• [Your assignment]: Among the lines below, some may contain the string "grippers". Say how many do, and give nothing besides the number.

..........

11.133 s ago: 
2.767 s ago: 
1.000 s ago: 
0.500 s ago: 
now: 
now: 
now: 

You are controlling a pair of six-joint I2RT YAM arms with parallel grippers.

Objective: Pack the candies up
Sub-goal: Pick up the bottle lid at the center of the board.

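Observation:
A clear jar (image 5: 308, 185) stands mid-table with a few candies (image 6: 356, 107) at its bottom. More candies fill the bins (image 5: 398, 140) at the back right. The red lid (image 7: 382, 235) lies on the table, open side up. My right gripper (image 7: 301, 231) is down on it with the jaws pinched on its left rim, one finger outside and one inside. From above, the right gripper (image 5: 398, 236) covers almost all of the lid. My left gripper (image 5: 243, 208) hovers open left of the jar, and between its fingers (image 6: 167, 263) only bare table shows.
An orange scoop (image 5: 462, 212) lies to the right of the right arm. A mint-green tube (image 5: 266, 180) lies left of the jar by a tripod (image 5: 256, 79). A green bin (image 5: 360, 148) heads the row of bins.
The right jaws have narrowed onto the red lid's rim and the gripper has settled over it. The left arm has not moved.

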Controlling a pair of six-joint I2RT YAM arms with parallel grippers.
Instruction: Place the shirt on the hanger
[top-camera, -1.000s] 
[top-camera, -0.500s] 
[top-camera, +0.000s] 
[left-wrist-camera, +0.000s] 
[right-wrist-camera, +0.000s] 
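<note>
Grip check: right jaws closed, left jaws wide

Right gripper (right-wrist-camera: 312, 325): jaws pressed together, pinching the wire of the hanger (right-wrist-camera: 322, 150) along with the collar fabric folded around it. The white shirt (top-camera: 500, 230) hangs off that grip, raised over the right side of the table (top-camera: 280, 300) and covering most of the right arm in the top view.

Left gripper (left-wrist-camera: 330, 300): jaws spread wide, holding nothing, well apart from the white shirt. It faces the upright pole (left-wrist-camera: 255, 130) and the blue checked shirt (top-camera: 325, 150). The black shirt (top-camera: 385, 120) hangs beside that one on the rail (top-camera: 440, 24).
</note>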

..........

• [Solution]: 2